About this task ▸ From the material below, return every line that includes "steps".

Material provided ▸
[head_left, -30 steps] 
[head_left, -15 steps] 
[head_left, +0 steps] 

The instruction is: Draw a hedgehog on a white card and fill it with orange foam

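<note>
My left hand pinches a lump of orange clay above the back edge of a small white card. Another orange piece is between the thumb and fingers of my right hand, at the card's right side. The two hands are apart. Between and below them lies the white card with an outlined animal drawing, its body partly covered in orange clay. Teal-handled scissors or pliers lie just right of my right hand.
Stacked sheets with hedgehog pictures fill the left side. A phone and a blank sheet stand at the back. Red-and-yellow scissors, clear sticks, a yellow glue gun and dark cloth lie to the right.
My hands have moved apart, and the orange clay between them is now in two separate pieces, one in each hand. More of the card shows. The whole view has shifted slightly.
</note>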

Finished task ▸
[head_left, -30 steps] 
[head_left, -15 steps] 
[head_left, +0 steps] 

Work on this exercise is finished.